— Exercise aim —
Which lines in the data below contain the word "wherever"? Pull each of them out.

*****

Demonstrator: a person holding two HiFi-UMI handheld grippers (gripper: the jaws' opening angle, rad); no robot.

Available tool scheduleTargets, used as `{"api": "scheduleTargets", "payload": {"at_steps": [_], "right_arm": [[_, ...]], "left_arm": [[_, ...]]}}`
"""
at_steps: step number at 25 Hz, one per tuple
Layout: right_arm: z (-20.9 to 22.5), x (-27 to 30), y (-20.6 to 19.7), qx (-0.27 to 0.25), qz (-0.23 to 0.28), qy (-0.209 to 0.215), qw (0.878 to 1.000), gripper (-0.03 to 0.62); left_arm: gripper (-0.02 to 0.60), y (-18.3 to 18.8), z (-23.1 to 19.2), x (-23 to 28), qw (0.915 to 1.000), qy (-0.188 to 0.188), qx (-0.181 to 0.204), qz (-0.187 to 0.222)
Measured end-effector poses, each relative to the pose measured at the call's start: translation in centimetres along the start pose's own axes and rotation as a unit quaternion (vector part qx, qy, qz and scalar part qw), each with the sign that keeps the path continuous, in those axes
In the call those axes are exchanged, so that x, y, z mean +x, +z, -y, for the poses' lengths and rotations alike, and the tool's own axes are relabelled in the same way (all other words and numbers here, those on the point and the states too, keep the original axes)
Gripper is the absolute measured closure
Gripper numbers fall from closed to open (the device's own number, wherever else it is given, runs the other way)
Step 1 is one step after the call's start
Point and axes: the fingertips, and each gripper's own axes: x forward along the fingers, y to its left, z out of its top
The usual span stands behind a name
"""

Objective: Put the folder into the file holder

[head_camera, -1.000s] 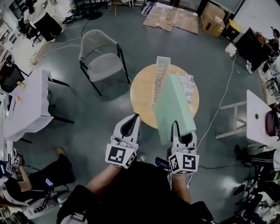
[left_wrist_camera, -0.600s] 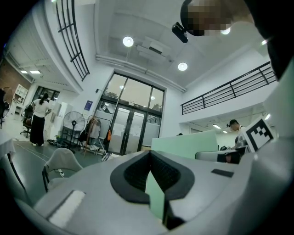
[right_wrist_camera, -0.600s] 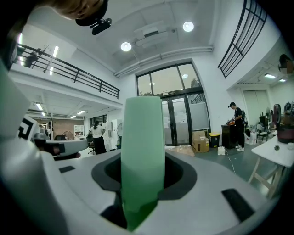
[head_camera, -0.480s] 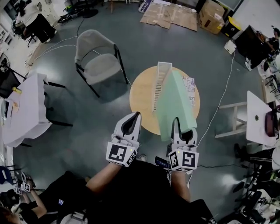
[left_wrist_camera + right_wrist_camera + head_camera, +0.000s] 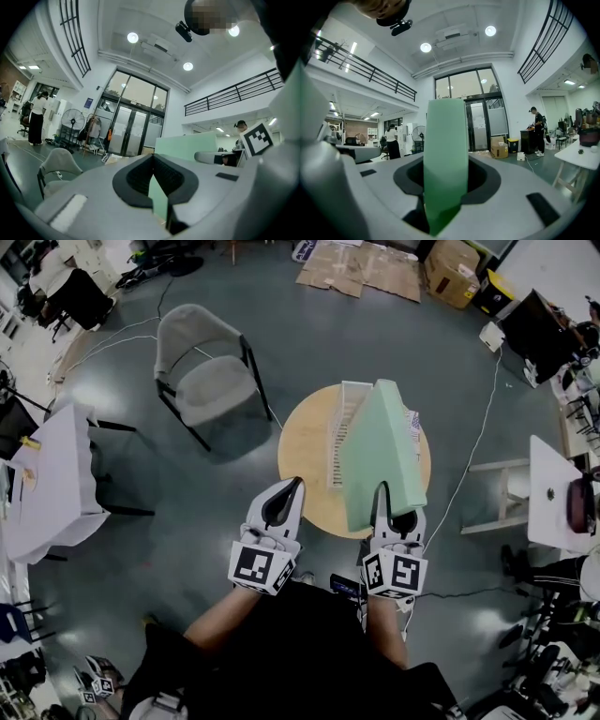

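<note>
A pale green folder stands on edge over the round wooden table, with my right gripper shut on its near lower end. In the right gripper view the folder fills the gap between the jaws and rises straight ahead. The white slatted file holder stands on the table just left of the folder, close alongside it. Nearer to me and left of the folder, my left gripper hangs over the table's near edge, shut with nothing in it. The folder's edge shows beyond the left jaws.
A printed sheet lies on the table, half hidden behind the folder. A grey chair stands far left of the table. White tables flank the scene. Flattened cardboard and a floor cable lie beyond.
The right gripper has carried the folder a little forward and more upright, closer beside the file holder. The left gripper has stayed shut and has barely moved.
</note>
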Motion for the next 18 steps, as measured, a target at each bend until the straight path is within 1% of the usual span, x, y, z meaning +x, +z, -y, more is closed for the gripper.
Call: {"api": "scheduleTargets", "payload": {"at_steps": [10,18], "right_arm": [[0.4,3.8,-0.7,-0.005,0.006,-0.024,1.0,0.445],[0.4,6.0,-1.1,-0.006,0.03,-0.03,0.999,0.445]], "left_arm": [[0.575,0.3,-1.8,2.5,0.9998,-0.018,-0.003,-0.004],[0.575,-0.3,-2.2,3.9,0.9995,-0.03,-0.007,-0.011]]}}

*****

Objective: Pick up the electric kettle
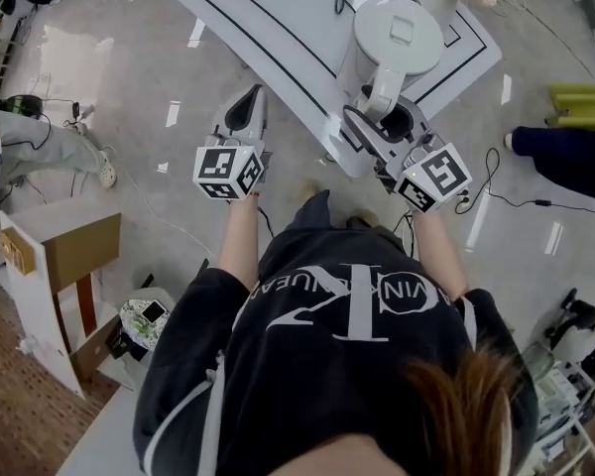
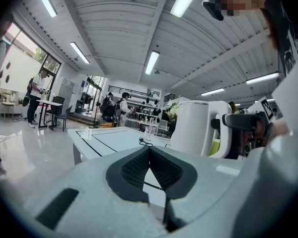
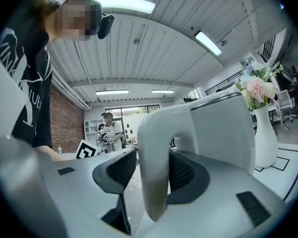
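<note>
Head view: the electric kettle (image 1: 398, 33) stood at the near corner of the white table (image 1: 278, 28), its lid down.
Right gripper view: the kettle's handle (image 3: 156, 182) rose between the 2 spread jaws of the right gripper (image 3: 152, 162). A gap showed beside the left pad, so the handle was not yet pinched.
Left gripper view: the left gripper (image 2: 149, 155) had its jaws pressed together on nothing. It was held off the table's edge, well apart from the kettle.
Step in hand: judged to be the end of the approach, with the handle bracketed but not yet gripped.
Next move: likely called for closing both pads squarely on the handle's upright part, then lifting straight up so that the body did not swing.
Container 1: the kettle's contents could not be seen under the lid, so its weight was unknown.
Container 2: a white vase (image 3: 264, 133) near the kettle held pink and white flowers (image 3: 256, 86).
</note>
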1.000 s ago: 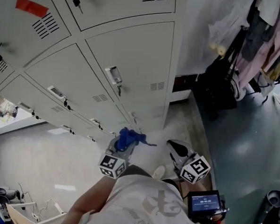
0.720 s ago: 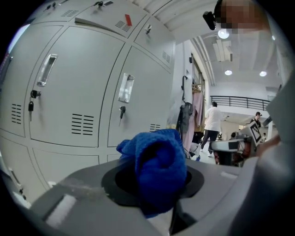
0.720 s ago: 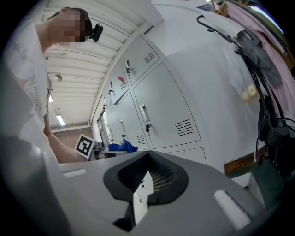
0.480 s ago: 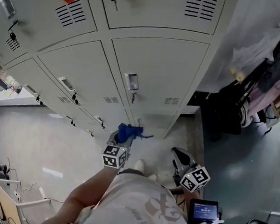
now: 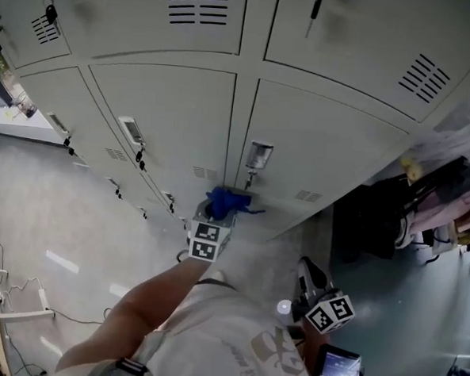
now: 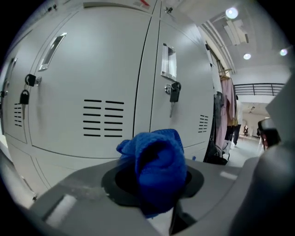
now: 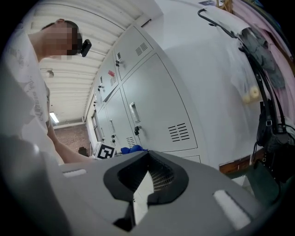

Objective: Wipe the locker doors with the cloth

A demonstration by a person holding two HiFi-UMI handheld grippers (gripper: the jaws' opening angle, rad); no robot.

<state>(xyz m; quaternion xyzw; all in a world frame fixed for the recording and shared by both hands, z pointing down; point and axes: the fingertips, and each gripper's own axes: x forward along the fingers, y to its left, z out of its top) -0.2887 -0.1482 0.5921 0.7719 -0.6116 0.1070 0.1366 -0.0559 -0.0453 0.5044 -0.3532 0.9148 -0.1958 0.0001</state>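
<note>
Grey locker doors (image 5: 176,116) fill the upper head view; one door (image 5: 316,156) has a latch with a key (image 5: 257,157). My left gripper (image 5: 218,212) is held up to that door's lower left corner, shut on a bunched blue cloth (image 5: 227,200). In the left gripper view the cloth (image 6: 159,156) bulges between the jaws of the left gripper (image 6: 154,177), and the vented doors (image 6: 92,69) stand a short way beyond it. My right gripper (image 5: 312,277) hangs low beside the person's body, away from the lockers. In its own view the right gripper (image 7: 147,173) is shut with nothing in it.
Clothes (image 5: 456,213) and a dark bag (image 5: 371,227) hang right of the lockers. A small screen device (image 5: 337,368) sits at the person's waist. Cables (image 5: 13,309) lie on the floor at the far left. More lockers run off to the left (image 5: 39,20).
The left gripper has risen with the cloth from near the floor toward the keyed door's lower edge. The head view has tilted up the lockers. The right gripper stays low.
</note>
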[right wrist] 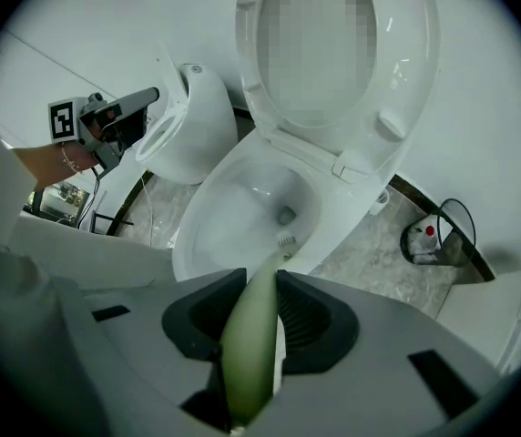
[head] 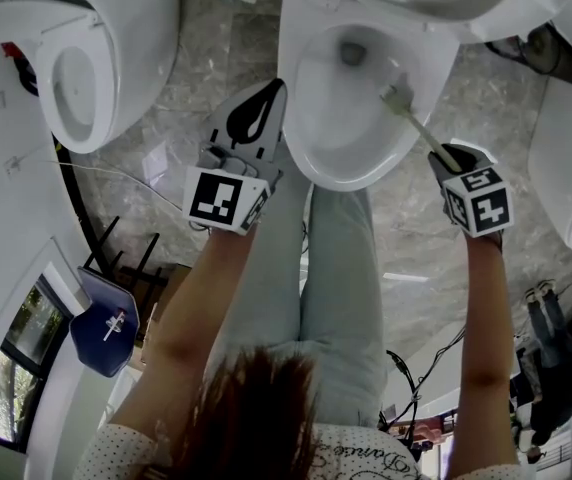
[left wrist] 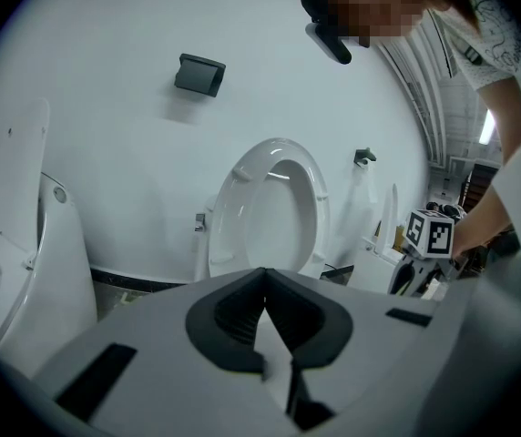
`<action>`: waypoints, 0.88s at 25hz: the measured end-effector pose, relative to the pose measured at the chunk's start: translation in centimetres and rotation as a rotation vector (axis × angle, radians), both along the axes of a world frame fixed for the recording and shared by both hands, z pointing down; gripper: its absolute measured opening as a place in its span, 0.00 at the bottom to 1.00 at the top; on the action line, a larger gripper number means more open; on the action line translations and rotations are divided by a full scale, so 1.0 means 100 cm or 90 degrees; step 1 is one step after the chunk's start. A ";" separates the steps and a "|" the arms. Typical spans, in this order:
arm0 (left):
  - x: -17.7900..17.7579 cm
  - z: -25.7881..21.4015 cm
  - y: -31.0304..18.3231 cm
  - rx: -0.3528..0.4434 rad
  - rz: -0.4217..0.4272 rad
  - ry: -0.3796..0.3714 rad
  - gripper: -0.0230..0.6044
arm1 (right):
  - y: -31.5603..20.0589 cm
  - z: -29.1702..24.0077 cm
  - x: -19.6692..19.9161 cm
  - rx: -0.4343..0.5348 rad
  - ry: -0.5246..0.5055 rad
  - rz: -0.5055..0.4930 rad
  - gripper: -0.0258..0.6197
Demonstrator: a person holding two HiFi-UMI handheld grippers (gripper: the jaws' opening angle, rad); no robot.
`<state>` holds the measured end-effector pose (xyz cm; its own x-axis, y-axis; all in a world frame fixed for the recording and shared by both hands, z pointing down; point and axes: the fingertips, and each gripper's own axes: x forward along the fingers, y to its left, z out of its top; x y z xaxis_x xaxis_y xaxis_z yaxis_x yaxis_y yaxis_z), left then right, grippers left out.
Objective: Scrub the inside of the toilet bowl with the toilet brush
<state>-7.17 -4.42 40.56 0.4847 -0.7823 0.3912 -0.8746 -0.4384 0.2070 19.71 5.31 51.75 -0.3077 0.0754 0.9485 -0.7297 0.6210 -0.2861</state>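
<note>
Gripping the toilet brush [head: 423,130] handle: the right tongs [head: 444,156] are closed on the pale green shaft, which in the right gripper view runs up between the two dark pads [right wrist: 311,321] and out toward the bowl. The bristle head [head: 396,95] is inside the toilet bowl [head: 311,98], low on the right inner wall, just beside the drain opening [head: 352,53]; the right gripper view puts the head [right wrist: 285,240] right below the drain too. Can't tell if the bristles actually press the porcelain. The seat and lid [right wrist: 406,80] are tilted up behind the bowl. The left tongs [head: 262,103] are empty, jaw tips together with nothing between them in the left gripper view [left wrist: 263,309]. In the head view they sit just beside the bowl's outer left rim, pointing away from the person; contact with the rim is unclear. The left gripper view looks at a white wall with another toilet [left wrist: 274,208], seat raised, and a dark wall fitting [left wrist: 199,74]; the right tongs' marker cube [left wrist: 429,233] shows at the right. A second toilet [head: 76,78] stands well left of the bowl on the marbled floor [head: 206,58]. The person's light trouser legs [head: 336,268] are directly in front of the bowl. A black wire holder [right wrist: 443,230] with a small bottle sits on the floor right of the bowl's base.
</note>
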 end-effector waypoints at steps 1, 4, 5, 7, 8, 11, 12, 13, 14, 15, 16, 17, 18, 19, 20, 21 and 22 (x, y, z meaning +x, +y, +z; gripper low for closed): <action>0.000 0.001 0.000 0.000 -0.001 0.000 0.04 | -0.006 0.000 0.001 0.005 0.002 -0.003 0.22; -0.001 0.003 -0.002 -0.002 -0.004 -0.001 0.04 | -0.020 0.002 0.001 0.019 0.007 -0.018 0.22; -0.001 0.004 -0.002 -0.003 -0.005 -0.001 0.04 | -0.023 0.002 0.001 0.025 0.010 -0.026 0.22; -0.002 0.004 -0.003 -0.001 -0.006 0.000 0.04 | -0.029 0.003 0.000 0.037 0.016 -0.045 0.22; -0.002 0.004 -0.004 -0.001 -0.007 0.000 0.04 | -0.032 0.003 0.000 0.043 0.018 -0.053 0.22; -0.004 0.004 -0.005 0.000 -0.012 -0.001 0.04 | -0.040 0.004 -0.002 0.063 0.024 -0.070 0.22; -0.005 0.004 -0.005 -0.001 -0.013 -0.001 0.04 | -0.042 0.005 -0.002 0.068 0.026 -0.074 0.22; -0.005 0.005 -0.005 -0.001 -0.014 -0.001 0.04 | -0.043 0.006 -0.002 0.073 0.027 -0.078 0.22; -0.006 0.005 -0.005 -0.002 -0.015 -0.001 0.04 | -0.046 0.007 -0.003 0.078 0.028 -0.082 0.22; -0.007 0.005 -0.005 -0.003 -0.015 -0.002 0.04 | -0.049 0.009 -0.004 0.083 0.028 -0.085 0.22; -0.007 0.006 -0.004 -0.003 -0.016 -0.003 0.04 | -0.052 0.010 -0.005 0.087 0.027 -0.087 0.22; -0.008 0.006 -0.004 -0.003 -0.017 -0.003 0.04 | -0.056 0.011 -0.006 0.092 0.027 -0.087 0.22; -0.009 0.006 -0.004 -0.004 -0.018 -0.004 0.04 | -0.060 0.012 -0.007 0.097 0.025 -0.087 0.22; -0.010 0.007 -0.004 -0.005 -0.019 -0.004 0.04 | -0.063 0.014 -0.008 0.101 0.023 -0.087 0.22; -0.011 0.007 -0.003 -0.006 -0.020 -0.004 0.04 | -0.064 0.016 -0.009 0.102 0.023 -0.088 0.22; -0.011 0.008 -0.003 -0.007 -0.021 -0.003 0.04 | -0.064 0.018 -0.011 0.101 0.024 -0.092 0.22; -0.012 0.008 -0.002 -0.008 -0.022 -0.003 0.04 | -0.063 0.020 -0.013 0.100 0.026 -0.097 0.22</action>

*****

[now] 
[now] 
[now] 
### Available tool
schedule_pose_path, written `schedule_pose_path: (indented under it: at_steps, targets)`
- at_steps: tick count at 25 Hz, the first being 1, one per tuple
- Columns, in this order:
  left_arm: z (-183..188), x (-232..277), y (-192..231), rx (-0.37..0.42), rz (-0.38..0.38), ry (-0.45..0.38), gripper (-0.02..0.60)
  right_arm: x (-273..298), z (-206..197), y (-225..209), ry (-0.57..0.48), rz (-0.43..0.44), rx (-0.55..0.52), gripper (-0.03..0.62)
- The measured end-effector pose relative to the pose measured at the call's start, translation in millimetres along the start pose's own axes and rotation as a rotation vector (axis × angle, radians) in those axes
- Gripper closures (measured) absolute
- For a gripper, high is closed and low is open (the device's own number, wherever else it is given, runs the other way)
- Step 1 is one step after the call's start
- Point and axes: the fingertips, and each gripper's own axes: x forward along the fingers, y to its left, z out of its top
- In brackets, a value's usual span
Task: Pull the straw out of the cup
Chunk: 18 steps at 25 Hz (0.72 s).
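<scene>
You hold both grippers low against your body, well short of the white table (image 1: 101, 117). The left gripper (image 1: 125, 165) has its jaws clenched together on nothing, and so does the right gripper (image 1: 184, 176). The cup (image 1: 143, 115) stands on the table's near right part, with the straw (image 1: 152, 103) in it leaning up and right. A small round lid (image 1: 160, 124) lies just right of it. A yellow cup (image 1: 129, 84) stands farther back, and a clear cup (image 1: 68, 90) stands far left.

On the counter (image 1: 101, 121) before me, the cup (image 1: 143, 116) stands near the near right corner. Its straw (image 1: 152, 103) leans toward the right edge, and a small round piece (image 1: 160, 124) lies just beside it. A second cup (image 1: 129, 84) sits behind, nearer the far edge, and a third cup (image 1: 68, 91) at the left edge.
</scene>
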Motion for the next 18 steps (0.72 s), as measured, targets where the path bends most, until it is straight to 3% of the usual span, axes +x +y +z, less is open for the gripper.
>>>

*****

— Result of the exercise —
Gripper numbers fall from closed to open (the device's own number, wherever else it is given, runs the other way)
- For a gripper, high is closed and low is open (the device's own number, wherever else it is given, runs the other way)

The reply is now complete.